Cloudflare (NET) Falls Following Anthropic Launch and Analyst Buy Call

Cloudflare's stock fell after the launch of Anthropic, a rival artificial intelligence company, which caused Fastly and Akamai to also decline. Additionally, analysts are recommending Cloudflare stock as a tactical buy.

NET fell 11-13% over two sessions after Anthropic's April 8 launch of Claude Managed Agents, a hosted service that places the AI company in direct competition with Cloudflare's Workers AI infrastructure layer. The selloff extended to peers Fastly (down 18%) and AKAM (down 13%), reflecting broader investor concern that AI agent infrastructure could commoditize the enterprise edge-computing moats these CDN providers spent years building.

Cloudflare had positioned its global edge network — spanning 330+ cities — as the preferred infrastructure for deploying AI workloads at low latency.

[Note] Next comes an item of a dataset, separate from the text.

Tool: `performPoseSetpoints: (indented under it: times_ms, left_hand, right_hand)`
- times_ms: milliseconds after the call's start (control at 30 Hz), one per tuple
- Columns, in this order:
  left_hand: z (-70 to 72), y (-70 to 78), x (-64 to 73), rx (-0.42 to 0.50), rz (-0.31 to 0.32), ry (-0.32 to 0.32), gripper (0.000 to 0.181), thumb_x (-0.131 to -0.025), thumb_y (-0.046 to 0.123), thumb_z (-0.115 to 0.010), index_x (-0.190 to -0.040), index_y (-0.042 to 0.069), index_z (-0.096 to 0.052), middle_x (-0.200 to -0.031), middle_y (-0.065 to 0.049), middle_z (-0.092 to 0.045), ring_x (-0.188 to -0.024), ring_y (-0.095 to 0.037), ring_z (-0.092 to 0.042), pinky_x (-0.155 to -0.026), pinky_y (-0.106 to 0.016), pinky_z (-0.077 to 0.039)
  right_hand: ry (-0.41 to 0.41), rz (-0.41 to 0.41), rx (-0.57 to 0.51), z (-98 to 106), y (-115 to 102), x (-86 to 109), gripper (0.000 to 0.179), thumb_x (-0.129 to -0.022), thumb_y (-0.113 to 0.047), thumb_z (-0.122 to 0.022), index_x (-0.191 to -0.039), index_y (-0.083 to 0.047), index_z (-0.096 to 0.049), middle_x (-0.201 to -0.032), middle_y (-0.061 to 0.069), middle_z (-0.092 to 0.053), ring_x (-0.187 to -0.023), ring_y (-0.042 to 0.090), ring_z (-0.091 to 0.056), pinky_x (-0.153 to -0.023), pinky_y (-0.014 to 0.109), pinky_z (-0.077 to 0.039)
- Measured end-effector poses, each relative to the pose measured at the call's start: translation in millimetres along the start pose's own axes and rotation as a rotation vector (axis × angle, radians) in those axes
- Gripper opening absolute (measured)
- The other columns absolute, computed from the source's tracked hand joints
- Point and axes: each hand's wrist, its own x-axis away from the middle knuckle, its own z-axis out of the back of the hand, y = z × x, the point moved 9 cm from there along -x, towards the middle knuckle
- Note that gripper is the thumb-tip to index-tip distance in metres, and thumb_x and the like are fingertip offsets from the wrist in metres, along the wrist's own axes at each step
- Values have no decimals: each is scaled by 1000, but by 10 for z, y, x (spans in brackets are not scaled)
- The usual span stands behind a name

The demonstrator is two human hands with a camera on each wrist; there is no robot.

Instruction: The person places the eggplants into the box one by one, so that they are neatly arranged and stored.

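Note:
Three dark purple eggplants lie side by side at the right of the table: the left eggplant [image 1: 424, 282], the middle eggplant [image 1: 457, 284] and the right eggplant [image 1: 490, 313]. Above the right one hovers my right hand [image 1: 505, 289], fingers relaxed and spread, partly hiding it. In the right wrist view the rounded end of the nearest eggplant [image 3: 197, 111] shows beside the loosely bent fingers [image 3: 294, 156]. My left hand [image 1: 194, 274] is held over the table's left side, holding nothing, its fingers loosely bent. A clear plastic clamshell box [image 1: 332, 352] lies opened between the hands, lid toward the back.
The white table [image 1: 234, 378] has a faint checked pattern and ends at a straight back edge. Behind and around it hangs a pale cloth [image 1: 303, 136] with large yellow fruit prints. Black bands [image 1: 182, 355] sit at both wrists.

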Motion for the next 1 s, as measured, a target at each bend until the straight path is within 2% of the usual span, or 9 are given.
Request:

Anthropic's Claude Managed Agents targets exactly that market, offering composable APIs, secure sandboxing, and long-running session management in a fully managed package. Investors are now weighing whether enterprise customers will route AI agent workloads through Anthropic's platform rather than building on Cloudflare's edge primitives.

Despite the selloff, analyst consensus remains constructive: 64% of covering analysts hold Buy or Strong Buy ratings with an average price target of $234.08 per share. Cloudflare reported 34% year-over-year revenue growth in Q4 2025, with New ARR up 74% YoY — metrics that give bulls reason to view the dip as a sentiment-driven overreaction rather than a structural break in the business.